EXERCISE DIRECTIONS |
Transcribe only the lines of the listing below from the one holding "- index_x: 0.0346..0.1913" through the one holding "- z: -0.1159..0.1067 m", inclusive, without any change.

GIVEN DATA |
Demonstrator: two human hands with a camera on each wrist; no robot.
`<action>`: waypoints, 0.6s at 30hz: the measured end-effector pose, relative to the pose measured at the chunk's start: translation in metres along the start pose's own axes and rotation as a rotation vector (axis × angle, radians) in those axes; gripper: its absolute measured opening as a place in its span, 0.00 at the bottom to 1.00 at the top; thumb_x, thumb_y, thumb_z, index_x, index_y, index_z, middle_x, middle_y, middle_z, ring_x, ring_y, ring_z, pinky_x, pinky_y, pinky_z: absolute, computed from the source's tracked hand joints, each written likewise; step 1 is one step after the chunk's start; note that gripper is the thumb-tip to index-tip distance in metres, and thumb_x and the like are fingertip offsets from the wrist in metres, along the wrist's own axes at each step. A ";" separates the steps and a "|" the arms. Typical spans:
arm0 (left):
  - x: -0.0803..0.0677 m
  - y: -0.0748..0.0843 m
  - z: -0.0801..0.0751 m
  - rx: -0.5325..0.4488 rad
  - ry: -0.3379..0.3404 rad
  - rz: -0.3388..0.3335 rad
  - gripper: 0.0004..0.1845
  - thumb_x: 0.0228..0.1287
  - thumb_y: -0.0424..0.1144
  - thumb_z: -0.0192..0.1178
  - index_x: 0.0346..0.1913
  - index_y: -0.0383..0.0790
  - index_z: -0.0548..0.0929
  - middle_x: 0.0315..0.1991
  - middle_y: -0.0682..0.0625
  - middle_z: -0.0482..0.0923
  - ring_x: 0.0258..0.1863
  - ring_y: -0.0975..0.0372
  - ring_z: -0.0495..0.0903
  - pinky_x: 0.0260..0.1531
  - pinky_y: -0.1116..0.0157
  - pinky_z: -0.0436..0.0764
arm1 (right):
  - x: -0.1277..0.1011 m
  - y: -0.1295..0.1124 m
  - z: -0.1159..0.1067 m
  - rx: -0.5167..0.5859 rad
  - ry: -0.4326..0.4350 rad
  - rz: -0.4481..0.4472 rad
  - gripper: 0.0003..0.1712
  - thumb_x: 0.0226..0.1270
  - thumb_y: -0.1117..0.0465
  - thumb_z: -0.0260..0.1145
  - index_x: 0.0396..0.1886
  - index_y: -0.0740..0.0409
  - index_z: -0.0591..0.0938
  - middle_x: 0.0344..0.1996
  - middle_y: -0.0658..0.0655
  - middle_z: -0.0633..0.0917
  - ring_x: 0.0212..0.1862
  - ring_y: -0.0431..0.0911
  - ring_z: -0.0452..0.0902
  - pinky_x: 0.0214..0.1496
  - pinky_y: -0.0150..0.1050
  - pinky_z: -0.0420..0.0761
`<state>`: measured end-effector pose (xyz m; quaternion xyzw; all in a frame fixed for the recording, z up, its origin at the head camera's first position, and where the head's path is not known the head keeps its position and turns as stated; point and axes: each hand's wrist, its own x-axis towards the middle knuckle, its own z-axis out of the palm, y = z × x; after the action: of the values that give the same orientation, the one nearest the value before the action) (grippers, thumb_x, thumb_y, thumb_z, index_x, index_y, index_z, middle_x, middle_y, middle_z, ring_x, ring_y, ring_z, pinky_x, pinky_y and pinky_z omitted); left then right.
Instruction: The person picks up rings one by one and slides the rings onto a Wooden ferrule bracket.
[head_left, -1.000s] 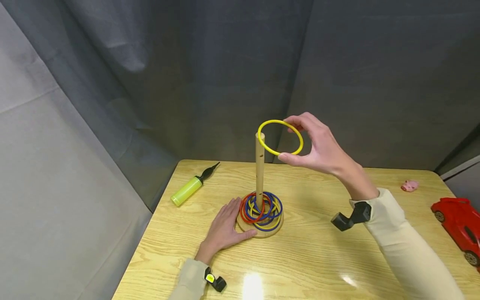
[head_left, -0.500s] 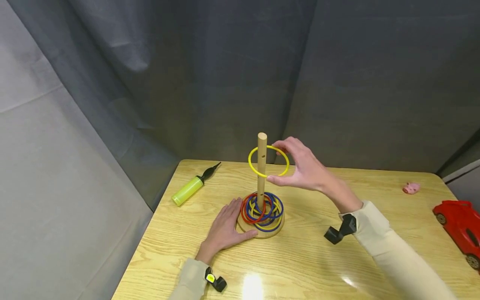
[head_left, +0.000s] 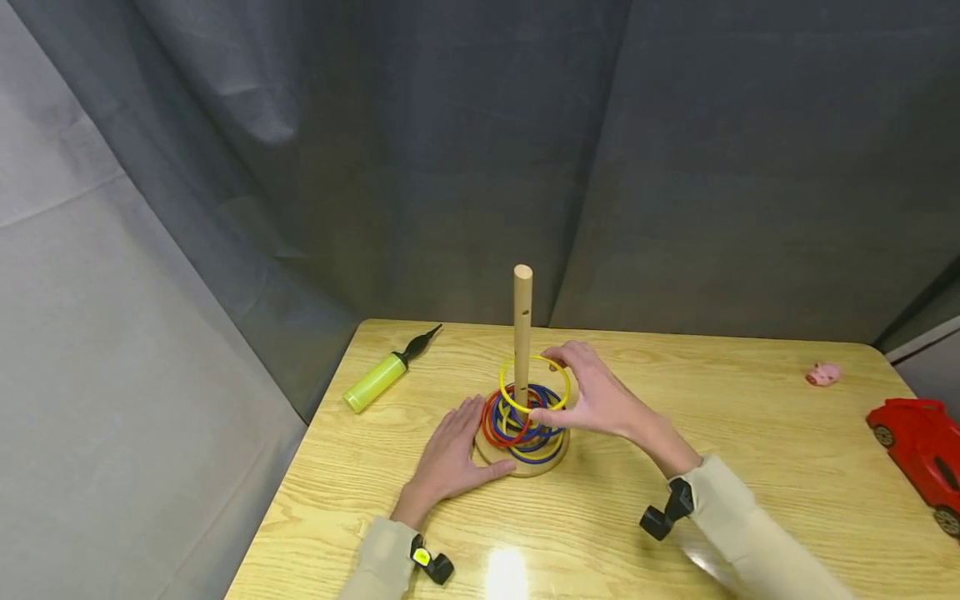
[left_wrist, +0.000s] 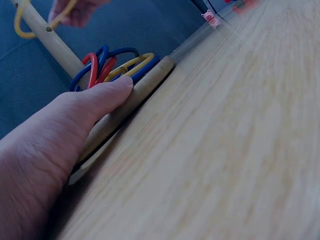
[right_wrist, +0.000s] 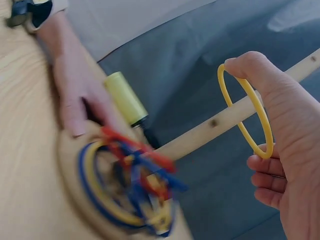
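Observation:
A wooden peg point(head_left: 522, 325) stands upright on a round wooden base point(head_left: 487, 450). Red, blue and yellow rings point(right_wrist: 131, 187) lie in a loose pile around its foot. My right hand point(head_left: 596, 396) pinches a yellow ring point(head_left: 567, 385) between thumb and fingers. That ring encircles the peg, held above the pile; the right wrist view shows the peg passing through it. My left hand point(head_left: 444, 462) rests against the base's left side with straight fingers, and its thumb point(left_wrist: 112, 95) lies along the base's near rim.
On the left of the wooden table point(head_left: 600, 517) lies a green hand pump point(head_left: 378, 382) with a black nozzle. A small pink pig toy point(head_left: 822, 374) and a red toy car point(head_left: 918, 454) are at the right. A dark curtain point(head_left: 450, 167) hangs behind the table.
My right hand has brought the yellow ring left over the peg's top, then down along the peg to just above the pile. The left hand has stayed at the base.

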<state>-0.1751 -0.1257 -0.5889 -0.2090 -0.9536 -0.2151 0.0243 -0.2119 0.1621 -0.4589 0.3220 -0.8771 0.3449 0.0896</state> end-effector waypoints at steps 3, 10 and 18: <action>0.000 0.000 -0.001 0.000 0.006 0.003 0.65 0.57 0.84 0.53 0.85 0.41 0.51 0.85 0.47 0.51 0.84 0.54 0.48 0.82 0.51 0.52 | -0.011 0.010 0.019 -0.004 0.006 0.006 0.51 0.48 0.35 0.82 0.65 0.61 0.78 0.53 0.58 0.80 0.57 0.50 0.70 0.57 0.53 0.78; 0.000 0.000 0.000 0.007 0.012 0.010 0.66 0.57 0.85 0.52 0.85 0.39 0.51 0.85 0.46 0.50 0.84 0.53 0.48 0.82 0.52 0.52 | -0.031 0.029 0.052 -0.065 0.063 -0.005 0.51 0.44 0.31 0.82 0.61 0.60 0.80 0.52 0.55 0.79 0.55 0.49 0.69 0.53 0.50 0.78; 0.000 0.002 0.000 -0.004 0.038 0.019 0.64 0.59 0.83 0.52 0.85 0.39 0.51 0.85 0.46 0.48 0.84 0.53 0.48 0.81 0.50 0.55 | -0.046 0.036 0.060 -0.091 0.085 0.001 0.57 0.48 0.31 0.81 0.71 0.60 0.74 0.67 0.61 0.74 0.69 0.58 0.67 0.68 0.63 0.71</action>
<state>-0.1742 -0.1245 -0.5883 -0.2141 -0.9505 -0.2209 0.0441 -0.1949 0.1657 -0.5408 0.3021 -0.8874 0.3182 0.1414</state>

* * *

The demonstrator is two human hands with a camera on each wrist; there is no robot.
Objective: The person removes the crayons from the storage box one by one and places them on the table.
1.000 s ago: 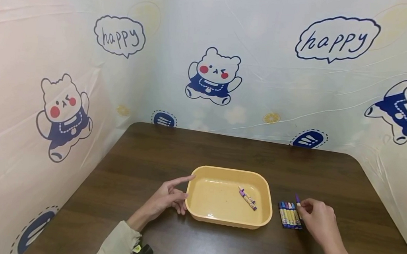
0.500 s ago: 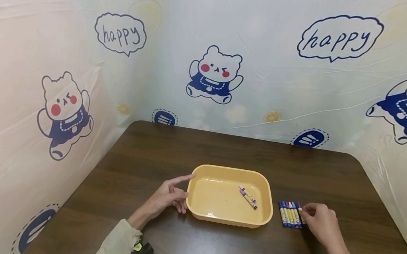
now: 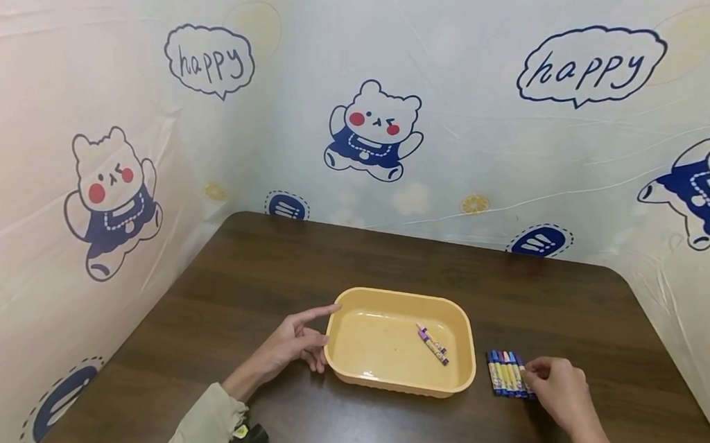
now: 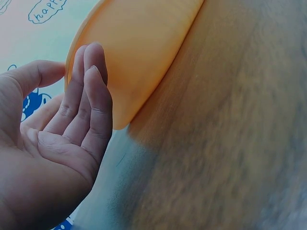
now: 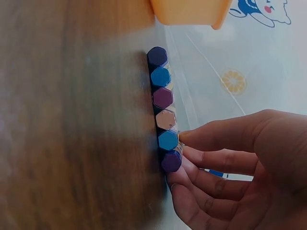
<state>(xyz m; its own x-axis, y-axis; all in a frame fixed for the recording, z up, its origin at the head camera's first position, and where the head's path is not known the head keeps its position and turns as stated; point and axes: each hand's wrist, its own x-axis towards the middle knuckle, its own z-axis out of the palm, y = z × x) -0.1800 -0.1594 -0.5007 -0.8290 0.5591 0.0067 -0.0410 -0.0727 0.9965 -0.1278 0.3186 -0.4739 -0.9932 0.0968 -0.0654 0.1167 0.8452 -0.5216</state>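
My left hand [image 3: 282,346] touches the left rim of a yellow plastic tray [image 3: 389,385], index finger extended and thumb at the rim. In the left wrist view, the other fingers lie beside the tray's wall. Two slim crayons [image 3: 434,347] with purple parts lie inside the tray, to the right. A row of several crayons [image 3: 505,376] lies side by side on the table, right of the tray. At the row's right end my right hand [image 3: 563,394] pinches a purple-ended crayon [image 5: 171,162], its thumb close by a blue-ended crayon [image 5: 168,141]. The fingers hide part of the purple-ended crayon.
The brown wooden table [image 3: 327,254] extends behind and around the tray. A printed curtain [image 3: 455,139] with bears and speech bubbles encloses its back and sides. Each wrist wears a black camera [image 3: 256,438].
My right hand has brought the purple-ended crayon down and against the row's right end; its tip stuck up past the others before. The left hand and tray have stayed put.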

EXERCISE SOLUTION |
  - index_x: 0.0346..0.1913
  - index_y: -0.0383..0.0790
  - index_z: -0.0548..0.0929
  - middle_x: 0.0315..0.1991
  - middle_y: -0.0682..0.0625
  - middle_z: -0.0482..0.0923
  - ring_x: 0.0258..0.1863
  - ring_y: -0.0975..0.0372
  - ring_z: -0.0495..0.0903
  - pinky_x: 0.0260..0.1531
  - pinky_y: -0.1116..0.0157
  - pinky_z: -0.0436..0.0764
arm1 (right):
  - x: -0.1277..0.1011 m
  - y: -0.1295..0.1124 m
  - z: -0.1159..0.1067 m

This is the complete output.